Exercise objective: Once you find the line with "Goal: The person" in the entries below, print it and each line after it up to and including the line with "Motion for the", exactly, without pictures.

• • • •

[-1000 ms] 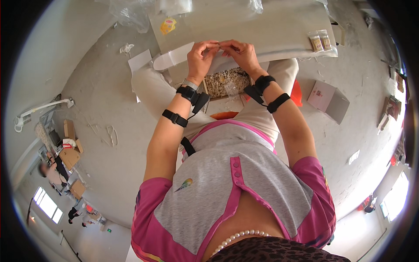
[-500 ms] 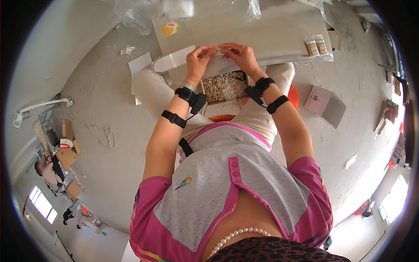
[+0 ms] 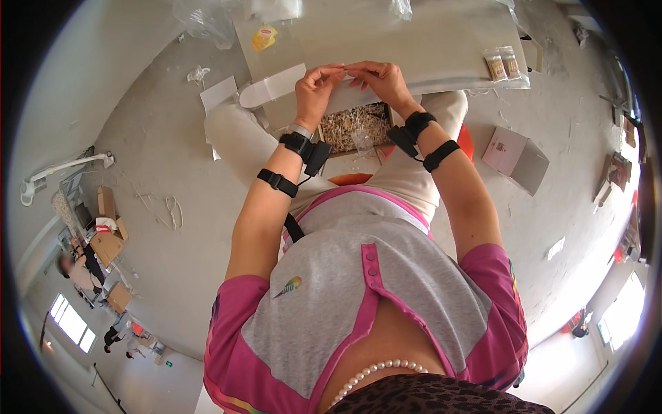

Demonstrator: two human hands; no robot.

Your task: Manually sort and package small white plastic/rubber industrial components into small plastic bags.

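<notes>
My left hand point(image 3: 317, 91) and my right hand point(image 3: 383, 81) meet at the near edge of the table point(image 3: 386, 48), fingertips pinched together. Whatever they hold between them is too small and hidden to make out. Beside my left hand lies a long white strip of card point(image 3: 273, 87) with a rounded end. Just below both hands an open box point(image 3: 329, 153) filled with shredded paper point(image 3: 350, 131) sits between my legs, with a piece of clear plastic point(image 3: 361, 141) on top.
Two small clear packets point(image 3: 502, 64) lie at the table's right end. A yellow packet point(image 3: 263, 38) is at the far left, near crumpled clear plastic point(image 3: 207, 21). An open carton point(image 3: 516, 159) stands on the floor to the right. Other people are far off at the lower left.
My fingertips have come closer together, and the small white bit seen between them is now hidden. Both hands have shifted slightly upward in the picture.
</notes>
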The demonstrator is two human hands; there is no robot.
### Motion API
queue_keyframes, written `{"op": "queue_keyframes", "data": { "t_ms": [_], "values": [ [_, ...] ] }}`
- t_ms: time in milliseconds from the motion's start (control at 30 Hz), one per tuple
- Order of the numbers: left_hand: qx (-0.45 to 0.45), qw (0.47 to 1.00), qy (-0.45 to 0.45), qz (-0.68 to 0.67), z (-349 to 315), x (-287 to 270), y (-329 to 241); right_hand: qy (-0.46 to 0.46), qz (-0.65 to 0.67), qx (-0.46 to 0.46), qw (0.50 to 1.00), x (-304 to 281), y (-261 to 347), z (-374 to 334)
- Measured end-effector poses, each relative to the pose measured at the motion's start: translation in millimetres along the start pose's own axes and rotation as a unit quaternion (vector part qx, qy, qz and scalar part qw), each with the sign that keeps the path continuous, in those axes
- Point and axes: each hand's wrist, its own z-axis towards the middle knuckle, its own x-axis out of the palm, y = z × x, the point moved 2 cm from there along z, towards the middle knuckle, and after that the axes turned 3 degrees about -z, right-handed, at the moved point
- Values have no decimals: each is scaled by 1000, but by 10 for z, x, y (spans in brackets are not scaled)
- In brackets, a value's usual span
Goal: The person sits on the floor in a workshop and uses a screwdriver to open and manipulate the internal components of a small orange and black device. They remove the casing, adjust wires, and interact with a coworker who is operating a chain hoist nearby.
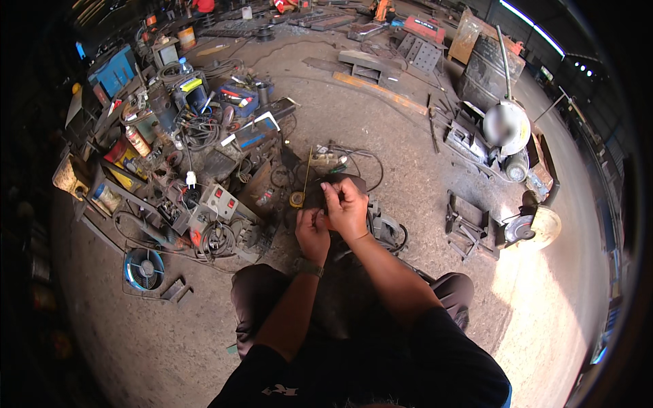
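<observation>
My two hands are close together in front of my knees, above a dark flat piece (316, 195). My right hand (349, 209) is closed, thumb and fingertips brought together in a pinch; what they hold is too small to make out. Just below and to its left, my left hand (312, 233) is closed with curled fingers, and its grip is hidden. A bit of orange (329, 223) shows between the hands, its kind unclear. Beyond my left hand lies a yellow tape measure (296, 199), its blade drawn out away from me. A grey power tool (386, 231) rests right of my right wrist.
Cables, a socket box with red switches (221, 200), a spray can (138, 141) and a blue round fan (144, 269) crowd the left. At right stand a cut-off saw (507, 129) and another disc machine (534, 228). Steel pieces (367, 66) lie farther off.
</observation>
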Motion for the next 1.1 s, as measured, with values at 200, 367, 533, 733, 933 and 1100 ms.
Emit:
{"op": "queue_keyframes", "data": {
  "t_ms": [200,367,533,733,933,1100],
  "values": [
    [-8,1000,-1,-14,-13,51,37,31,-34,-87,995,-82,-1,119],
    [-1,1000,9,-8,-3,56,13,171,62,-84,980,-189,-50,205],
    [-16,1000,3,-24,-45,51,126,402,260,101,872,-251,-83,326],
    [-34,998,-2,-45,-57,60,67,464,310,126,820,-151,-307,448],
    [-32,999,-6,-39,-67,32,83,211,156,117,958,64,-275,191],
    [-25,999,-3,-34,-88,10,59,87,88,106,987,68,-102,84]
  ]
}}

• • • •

Task response:
Goal: The person sits on the floor in a workshop and uses a screwdriver to open and manipulate the internal components of a small orange and black device. They remove the casing, adjust wires, and interact with a coworker who is operating a chain hoist nearby.
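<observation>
My two hands are close together in front of my knees, above a dark flat piece (316, 195). My right hand (349, 209) is closed, thumb and fingertips brought together in a pinch; what they hold is too small to make out. Just below and to its left, my left hand (312, 233) is closed with curled fingers, and its grip is hidden. A bit of orange (329, 223) shows between the hands, its kind unclear. Beyond my left hand lies a yellow tape measure (296, 199), its blade drawn out away from me. A grey power tool (386, 231) rests right of my right wrist.
Cables, a socket box with red switches (221, 200), a spray can (138, 141) and a blue round fan (144, 269) crowd the left. At right stand a cut-off saw (507, 129) and another disc machine (534, 228). Steel pieces (367, 66) lie farther off.
</observation>
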Motion for the next 1.1 s, as measured, with values at 200, 367, 533, 733, 933 and 1100 ms.

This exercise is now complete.